Perhaps the most important part of Artsvik Minasyan’s speech was the one where he recalled the chain of lies of the government. At first, people were convinced that Artsakh would never be surrendered. Then they started to explain that Artsakh was a “burden”. At first they said that the people will not be subjected to police violence. Later, the same police were smashing people’s heads in the streets of Yerevan. At first they talked about democracy, then they turned the entire state system into a tool of political reprisal.


A sick reality has formed in Armenia, where the government is ready to sacrifice everything in order to maintain its own existence: army, statehood, history, even national memory. That is why today the government propagandists talk much more easily about the need to avoid the topic of “Western Azerbaijan” than about the occupation of Artsakh. That is why the issue of Armenians kept in Azerbaijani prisons has become an inconvenience for the government, not a national tragedy.

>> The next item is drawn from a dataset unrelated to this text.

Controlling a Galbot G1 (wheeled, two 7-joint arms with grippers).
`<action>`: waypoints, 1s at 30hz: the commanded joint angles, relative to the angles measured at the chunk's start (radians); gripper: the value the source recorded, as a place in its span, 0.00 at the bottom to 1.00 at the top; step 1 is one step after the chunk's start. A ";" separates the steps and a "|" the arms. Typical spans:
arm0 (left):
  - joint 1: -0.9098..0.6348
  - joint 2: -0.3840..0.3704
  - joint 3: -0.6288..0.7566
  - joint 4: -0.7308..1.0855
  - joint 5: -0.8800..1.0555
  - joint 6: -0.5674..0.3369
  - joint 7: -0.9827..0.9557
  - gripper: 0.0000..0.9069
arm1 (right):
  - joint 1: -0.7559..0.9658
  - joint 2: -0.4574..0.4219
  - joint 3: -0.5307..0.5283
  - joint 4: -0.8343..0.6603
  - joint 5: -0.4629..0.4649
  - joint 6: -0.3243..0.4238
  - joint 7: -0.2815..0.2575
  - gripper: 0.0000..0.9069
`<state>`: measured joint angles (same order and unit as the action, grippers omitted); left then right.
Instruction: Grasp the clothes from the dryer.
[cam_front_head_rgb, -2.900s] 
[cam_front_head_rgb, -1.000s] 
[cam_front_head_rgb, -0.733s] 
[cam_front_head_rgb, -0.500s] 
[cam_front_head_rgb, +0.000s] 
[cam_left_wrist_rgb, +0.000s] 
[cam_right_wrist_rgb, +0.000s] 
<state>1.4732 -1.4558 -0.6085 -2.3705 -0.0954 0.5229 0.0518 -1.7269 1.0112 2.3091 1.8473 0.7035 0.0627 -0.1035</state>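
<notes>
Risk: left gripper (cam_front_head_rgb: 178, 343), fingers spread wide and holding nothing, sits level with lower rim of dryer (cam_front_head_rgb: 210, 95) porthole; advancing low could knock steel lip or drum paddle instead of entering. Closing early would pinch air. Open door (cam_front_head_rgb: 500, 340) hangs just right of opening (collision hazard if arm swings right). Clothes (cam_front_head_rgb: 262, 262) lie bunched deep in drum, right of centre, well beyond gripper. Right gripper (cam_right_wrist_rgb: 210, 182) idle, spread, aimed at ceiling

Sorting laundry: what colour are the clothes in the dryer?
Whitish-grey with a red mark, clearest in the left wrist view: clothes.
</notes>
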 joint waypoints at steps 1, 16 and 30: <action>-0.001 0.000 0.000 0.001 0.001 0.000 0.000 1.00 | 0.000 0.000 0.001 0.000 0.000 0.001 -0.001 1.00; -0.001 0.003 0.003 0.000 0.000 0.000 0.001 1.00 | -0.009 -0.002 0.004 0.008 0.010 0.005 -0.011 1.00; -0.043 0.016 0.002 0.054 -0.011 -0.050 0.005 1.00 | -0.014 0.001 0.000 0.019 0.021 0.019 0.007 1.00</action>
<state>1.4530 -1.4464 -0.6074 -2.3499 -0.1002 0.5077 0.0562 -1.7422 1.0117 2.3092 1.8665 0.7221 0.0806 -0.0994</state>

When Artsvik Minasyan said that the current government turned citizens into subjects, it was not an exaggeration. The government in Armenia has been building a system of fear, despair and moral capitulation for a long time. Every day people are told that they are weak, defenseless, and cannot change anything. And managing such a society is very easy.


The greatest tragedy of Armenia today is not only territorial loss. The biggest tragedy is that the state is run by people who have turned defeat into a political technology. And as long as the entire law enforcement system serves to save one state criminal, as long as the investigative commissions act at the behest of the government, as long as the real responsible for the war are hidden behind the state chairs, the society will not receive either truth, justice, or healing.


As Raffi would say: “A tree worm will live for a thousand years if it does not belong to it.” Our thief is from our house, our worm is from our effort.” And today those words sound more relevant than ever. Because not “Sushi was grumpy”, but a son named Nikol Pashinyan conveyed that grumpiness to the entire Armenian reality.


Armenian Public Tribunal

Disclaimer: This article was contributed and translated into English by Frangulian Shushan. While we strive for quality, the views and accuracy of the content remain the responsibility of the contributor. Please verify all facts independently before reposting or citing.